Expression of genes coding for nuclear melatonin receptors and quinone reductase 2 (NQO2) in skin cells. RT-PCR for nuclear receptor izoforms: RORα receptor (common fragment for all isoforms, A), RORα1 (B), RORα2 (C), RORα3 (D), RZR1 (RORα4) (E), and NQO2 (F). 100 kB DNA ladder (M), neonatal melanocytes (1), neonatal melanocytes after UVB treatment (2), immortalized keratinocytes (HaCaT) (3), immortalized keratinocytes (HaCaT) after UVB treatment (4), adult epidermal keratinocytes (5), adult epidermal keratinocytes after UVB treatment (6), adult dermal fibroblasts (7), adult dermal fibroblasts after UVB treatment (8), immortalized melanocytes (PIG-1) (9). The RT-PCR primers conditions for common RORα fragment and RORα1–4 isoforms were as described (common fragment, ref. ; isoforms, ref. 45).

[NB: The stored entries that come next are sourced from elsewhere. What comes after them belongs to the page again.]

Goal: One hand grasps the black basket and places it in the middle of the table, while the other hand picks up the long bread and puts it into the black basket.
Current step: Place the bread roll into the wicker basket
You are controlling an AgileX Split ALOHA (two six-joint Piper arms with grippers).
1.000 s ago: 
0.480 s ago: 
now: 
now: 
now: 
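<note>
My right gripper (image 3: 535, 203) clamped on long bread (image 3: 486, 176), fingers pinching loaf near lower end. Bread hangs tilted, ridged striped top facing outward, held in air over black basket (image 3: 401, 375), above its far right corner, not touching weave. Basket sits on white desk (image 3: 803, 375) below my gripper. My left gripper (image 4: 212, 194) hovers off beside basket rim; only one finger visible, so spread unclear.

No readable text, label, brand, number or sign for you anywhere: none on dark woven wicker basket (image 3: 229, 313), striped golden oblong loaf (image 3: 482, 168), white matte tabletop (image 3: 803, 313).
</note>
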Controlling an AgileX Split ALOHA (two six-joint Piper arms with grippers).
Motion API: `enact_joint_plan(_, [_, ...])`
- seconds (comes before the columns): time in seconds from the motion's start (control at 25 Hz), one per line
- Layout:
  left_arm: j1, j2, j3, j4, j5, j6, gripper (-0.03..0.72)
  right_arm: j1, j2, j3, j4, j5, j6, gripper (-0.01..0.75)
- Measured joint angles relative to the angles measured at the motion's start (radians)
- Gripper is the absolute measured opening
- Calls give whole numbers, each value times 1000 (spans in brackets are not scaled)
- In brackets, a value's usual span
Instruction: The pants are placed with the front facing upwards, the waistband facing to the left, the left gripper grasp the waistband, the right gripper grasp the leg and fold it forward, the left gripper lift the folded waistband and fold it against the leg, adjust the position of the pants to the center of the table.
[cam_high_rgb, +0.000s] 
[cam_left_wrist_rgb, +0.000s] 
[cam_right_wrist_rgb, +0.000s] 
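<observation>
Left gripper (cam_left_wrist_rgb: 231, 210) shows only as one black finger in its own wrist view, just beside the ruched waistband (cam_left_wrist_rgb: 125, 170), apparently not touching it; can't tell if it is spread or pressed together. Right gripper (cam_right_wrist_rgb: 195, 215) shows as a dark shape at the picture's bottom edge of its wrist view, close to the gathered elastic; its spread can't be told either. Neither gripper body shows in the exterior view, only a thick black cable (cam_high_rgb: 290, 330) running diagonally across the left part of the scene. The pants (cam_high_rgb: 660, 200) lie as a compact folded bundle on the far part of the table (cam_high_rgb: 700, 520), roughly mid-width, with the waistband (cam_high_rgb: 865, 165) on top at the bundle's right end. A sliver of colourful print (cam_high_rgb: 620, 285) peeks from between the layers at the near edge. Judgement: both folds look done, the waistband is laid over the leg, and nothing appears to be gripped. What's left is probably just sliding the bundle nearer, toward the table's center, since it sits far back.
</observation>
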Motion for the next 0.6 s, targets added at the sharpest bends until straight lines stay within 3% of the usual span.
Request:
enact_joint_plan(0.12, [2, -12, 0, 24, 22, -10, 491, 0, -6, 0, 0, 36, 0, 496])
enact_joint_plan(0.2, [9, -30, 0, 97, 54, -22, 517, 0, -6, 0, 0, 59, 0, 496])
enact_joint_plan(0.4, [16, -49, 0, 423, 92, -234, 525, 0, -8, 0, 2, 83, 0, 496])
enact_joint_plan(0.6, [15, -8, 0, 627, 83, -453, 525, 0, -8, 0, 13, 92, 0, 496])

RT-PCR to amplify NQO2 was preformed as described (49). UVB was used at dose of 100 mJ/cm² as described previously (94).

Fig. 6

Effect of UVB (35 mJ/cm²) on HaCaT keratinocytes with or without prior addition of 10⁻³ M melatonin for 30 min and collected 20 h after irradiation. RNA was extracted, cDNA produced, and microarray analysis performed as described (73). Differences between control (UVB-irradiated cells) and cells irradiated with UVB and treated with melatonin are presented as mean of the respective ratios (ratio 1 represents no difference) ± SEM, followed by analysis with Student’s t test (n = 4, *p < 0.05, **p < 0.005).

Fig. 7

Melatonin suppresses cell viability in squamous cell carcinoma cells. C_1–4 cells were incubated for 24 h in serum free medium in the presence of graded concentrations of melatonin. Cell viability was measured by MTT test (23). Data are presented as means ± SEM (n = 16 combined from two experiments), and the statistical analysis was performed with ANOVA (+p < 0.01; #p < 0.001).